Et si dans la nouvelle Politique Agricole Commune, la biodiversité rimait avec biomasse…
Il est beaucoup question d’intensification écologique de l’agriculture. L’agroforesterie en est le meilleur exemple : en associant arbres et cultures, l'agriculteur augmente sa productivité de 20 à 50%, stocke du carbone, protège les cultures des aléas climatiques, stimule la biodiversité (abeilles et pollinisateurs, faune et flore sauvage, cultivée…), protège les sols et l'eau, tout en diversifiant ses revenus et en constituant un capital de valeur pour le futur.
Arbres et haies champêtres sont des éléments essentiels du paysage.
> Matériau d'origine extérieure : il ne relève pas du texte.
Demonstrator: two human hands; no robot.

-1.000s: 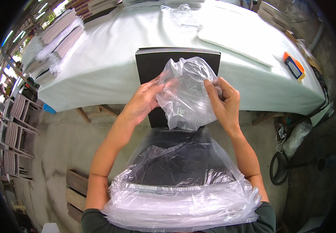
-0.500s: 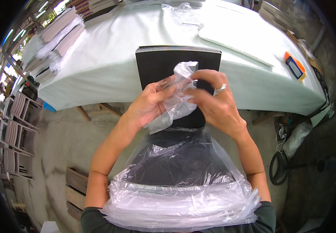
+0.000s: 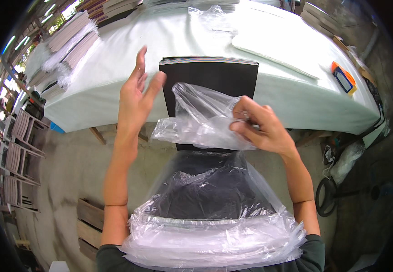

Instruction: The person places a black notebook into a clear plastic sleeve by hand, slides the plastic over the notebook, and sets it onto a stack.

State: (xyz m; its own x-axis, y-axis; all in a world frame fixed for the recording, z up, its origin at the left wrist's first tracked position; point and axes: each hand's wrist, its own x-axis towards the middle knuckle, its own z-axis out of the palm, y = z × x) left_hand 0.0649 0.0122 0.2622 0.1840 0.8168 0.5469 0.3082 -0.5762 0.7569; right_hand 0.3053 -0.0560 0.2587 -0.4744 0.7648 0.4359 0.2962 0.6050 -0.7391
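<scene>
My right hand (image 3: pixel 263 125) pinches the edge of a clear plastic bag (image 3: pixel 201 113), which hangs crumpled to the left of my fingers. My left hand (image 3: pixel 137 90) is raised left of the bag with its fingers apart and nothing in them. Behind the bag, a stack of flat black sheets (image 3: pixel 210 75) lies at the table's front edge and juts out toward me. On my lap rests a thick pile of clear plastic bags (image 3: pixel 214 240), its thin part spreading forward over dark cloth.
A table with a pale cloth (image 3: pixel 128 54) spans the far side. Wrapped stacks of boards (image 3: pixel 71 50) stand at its left. At its right lie a white sheet (image 3: pixel 273 50) and an orange and blue object (image 3: pixel 343 79). A wooden pallet (image 3: pixel 90 222) sits on the floor.
My left hand has let go of the plastic bag and moved away to the left. The bag has opened out from a bunched shape and hangs from my right hand, which has lowered slightly.
</scene>
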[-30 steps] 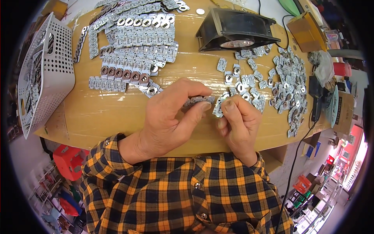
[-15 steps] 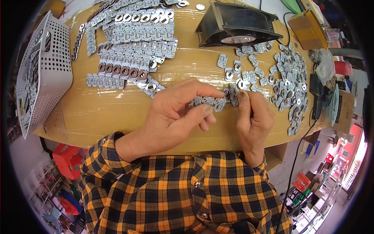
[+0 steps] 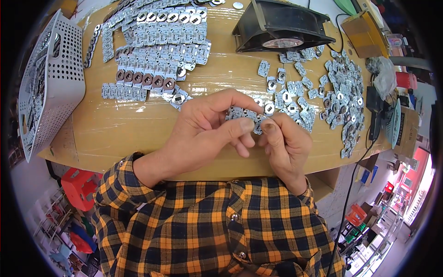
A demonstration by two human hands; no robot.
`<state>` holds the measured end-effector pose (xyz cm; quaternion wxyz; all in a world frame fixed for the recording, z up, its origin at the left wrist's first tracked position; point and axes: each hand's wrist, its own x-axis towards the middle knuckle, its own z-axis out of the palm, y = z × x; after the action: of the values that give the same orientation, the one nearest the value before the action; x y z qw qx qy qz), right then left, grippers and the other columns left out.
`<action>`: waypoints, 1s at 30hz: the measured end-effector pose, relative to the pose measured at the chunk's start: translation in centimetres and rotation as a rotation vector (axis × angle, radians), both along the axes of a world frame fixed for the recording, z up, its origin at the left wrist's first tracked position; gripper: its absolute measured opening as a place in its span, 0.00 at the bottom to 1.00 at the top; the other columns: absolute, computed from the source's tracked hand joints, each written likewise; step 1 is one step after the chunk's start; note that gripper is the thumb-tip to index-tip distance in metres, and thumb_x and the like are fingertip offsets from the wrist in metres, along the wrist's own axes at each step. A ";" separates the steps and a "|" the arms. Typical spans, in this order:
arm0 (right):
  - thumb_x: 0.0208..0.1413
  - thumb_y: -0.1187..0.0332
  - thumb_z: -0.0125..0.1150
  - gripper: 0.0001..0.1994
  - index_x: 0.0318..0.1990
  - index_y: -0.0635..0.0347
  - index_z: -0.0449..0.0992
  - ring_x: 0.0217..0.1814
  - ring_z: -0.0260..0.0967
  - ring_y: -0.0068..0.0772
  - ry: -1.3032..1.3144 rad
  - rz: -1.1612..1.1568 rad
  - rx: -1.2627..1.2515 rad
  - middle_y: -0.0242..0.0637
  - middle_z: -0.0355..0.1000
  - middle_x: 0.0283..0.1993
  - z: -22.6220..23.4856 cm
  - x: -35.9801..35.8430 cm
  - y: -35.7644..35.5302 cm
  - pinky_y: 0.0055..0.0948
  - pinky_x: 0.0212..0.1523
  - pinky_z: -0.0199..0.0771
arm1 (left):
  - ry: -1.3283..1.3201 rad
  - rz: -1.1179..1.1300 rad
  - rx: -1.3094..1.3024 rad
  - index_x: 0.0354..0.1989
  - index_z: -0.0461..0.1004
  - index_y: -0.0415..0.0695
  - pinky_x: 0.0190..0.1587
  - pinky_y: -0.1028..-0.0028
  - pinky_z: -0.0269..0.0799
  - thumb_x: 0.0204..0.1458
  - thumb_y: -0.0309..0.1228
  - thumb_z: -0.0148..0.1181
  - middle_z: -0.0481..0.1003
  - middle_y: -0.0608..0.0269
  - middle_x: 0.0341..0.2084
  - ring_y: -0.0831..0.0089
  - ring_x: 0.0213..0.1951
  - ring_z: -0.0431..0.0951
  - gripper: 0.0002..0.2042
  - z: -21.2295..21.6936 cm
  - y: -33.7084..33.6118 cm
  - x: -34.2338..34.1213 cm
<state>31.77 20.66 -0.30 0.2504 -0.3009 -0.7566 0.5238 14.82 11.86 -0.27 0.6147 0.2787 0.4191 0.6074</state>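
My left hand point(image 3: 196, 127) is closed around a short row of small grey-white circuit boards point(image 3: 236, 112), held between thumb and fingers above the table. At the row's right end, the thumb and forefinger of my right hand point(image 3: 288, 145) pinch a circuit board against it. Fingers partly cover that end. Just beyond my fingertips lie loose circuit boards point(image 3: 295, 87), some carrying round silver parts with a dark square centre. Left of them, many boards are laid out in overlapping rows point(image 3: 170, 34), a few topped with brown round parts point(image 3: 147, 81).
A white perforated basket point(image 3: 69, 69) full of boards stands on the left. A black fan point(image 3: 286, 30) sits at the back. On the right are a heap of boards point(image 3: 344, 87), a cardboard box point(image 3: 364, 34), a clear plastic bag point(image 3: 385, 81) and a hanging black cable point(image 3: 349, 203).
My right hand has moved left, bringing a circuit board from beside the loose pieces to the row in my left hand. My left hand has stayed nearly in place.
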 end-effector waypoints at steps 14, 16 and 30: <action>0.68 0.66 0.46 0.13 0.31 0.62 0.69 0.13 0.51 0.14 0.372 -0.085 -1.132 0.28 0.61 0.16 0.8 -0.4 -0.1 0.16 0.14 0.50 | -0.336 -0.067 -0.157 0.43 0.73 0.33 0.26 0.80 0.76 0.58 0.27 0.59 0.77 0.61 0.27 0.78 0.26 0.78 0.09 0.4 0.1 -1.0; 0.68 0.65 0.47 0.13 0.31 0.62 0.69 0.13 0.52 0.13 0.348 -0.120 -1.006 0.28 0.62 0.16 0.6 -0.6 -0.3 0.15 0.14 0.50 | -0.192 -0.016 -0.100 0.44 0.72 0.34 0.27 0.79 0.75 0.58 0.25 0.58 0.77 0.60 0.28 0.78 0.26 0.78 0.09 0.0 0.2 -0.7; 0.66 0.65 0.51 0.14 0.29 0.62 0.72 0.13 0.54 0.11 0.179 -0.149 -0.669 0.27 0.65 0.16 0.1 -0.3 -0.5 0.14 0.15 0.53 | 0.911 0.227 0.321 0.46 0.73 0.33 0.29 0.80 0.76 0.52 0.14 0.57 0.75 0.56 0.34 0.75 0.28 0.80 0.12 0.1 -0.5 0.0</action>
<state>31.47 20.12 -0.23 0.2410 -0.3735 -0.4941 0.7472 14.86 11.37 -0.21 0.2482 0.5596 0.5740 0.5438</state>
Ils constituent des réservoirs écologiques nécessaires à la reconstruction d'une trame verte et bleue utile à tous. Ils permettent également d’optimiser l'utilisation des ressources naturelles disponibles sur une parcelle, qu'elle soit cultivée ou pâturée.
L'agroforesterie met en œuvre des techniques culturales simples, innovantes et peu coûteuses qui ouvrent de nouveaux horizons et répondent dès aujourd'hui aux exigences de la nouvelle Politique Agricole Commune.
Avec le temps, l’agroforesterie s’est considérablement modernisée. Elle répond aux besoins environnementaux et agronomiques actuels. Elle s'adapte aux contextes de chaque agriculture.
Mais la PAC sera-t-elle à la hauteur ?
Pour en débattre et proposer des solutions efficaces et durables, l’Association Française d’Agroforesterie organise la première rencontre européenne d'agroforesterie le 16 décembre à Paris. Des délégués de plus de 20 pays européens seront présents.
L’agriculture de demain va s’y dessiner, et nous vous invitons à suivre cet événement, qui se conclura par la création d’une Association Européenne d’Agroforesterie.